Tomás Alarcão devia ter denunciado Marta no primeiro instante em que percebeu que ela cavava demasiado fundo. Era o seu dever profissional. A família Lemos pagava-lhe para blindar a herança, garantir a venda da colecção e silenciar disputas antes que se tornassem manchetes.
Mas, ao vê-la trabalhar até tarde, sozinha no piso vinte e três, com os sapatos abandonados debaixo da secretária e uma concentração feroz no rosto, Tomás lembrou-se do pai dele, juiz reformado, que repetia: “A verdade não precisa de aliados, mas as pessoas precisam.”
— Está a invadir ficheiros confidenciais — disse ele, encostado à porta.
Marta nem levantou a cabeça.
— Estou a seguir metadados. É menos romântico.
— Se encontrar alguma coisa, terá de ma entregar.
— E se essa coisa provar que os seus clientes estão a vender uma falsificação avaliada em quarenta milhões?
— Então terei um problema.
— Só um?
A tensão entre ambos já não era apenas profissional. Era uma corda esticada por cima de um precipício. Marta desconfiava dele, mas quando Tomás lhe passou discretamente uma pen com cópias dos inventários originais da família, percebeu que ele também estava a atravessar uma linha.
— Porque me ajuda? — perguntou.
— Porque o inventário oficial foi alterado depois da morte de Estêvão Lemos. E porque a minha assinatura aparece num documento que nunca assinei.
A revelação caiu pesada.
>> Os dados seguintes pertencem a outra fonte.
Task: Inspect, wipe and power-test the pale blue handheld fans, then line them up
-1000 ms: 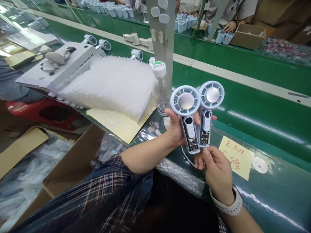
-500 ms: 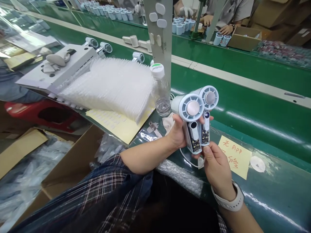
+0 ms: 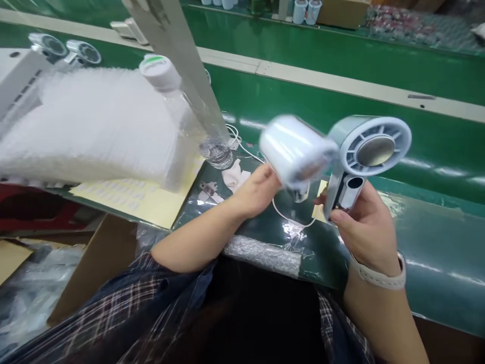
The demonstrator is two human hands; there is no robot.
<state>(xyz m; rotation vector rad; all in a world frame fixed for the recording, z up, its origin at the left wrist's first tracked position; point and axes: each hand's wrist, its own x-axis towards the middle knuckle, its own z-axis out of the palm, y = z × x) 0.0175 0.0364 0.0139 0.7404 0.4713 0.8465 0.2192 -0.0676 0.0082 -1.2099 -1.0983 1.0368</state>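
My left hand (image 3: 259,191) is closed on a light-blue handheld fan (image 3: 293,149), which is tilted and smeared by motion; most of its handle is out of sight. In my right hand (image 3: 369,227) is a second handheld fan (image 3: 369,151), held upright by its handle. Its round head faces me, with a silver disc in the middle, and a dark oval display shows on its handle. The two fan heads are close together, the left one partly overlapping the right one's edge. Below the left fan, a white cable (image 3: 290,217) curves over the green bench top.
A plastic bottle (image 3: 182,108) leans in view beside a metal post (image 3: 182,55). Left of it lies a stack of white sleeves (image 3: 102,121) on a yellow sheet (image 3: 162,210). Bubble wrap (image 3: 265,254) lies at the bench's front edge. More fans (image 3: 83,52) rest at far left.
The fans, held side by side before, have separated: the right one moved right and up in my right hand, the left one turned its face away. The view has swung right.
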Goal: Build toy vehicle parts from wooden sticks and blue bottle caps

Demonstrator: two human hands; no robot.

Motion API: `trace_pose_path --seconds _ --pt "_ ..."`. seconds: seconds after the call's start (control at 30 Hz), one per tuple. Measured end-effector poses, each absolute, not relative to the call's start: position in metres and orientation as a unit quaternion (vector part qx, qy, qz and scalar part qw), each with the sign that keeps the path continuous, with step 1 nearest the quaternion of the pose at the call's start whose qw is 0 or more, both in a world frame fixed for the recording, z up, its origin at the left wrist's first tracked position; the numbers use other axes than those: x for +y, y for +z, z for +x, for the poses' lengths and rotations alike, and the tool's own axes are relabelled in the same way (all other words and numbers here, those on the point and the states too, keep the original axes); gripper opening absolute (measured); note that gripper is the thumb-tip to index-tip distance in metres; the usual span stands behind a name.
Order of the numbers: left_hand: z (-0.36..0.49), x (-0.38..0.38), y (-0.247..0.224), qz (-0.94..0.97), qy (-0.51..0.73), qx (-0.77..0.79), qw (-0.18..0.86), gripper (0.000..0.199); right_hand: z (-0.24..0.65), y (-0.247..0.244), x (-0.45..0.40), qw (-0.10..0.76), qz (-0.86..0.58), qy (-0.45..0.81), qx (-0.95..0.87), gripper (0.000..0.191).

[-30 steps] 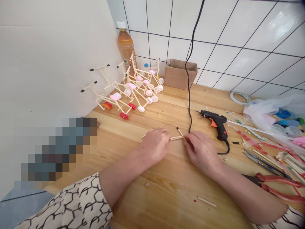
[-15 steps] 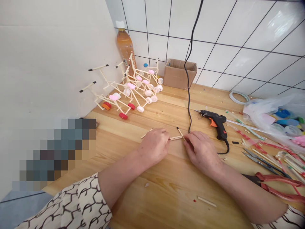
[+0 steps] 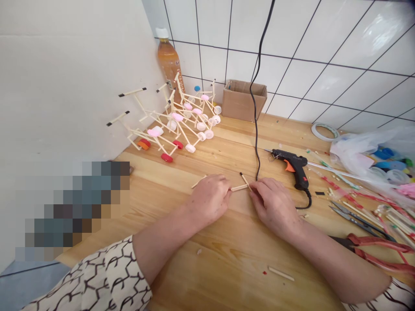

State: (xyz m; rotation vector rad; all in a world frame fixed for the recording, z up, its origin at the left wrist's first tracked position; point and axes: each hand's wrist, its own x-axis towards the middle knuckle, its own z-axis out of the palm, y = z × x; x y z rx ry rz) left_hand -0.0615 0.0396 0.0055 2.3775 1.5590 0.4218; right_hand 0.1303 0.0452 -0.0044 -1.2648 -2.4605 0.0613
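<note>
Between my hands, low over the wooden table, is a small frame of thin wooden sticks (image 3: 239, 188). My left hand (image 3: 210, 196) is closed round its left part, and one stick end pokes out past the knuckles. My right hand (image 3: 275, 205) pinches the right end, where a slanting stick with a black tip (image 3: 244, 178) crosses the others. The fingertips of both hands partly hide the joints. Several finished stick models (image 3: 175, 116) with pink pads and round caps as wheels stand at the back left.
A black glue gun (image 3: 292, 164) lies right of centre, its cord nearby. Scissors (image 3: 356, 220), red-handled pliers (image 3: 372, 248), a plastic bag of caps (image 3: 382, 155) and a tape roll (image 3: 325, 131) are at the right. Behind stand a cardboard box (image 3: 243, 103) and a bottle (image 3: 169, 60). A hanging cable (image 3: 256, 116) reaches the table.
The whole view has shifted very slightly. Both hands keep the same hold on the stick frame, whose paired sticks look slightly more tilted.
</note>
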Motion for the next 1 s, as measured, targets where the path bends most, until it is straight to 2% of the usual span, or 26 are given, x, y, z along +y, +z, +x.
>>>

Alguém estava a usar Tomás como escudo.
Nas horas seguintes, descobriram que A Dama do Marfim tinha desaparecido durante uma exposição privada, vinte anos antes, em Cascais. Na mesma noite, uma jovem restauradora fora acusada de negligência e desaparecera da vida pública. Chamava-se Leonor Mota.
L.M.
A mãe de Marta.
Marta sentiu o chão inclinar-se. A história que sempre lhe contaram era simples: Leonor enlouquecera depois de um erro profissional, afastara-se do mundo da arte e morrera pobre, deixando à filha uma caixa de cartas e silêncio. Mas se a inscrição no marfim era dela, talvez Leonor não tivesse destruído nada. Talvez tivesse descoberto uma fraude.
— A minha mãe foi marcada antes de mim — murmurou Marta.
Tomás aproximou-se, mas não a tocou.
— Há uma testemunha viva dessa noite. Uma empregada da casa Lemos. Chama-se Aurora Sequeira. Está num lar em Alcântara e nunca aceitou falar.
— Nunca aceitou ou nunca a deixaram?
A resposta chegou antes dele falar: as luzes do piso apagaram-se de repente. O sistema de segurança bloqueou as portas. No ecrã da sala principal surgiu uma única frase: “Parem de procurar, ou a próxima assinatura será feita em sangue.”
Quando a energia voltou, a pen tinha desaparecido da mão de Tomás.
E Marta tinha uma gota de tinta vermelha na palma, embora não tivesse tocado em nada.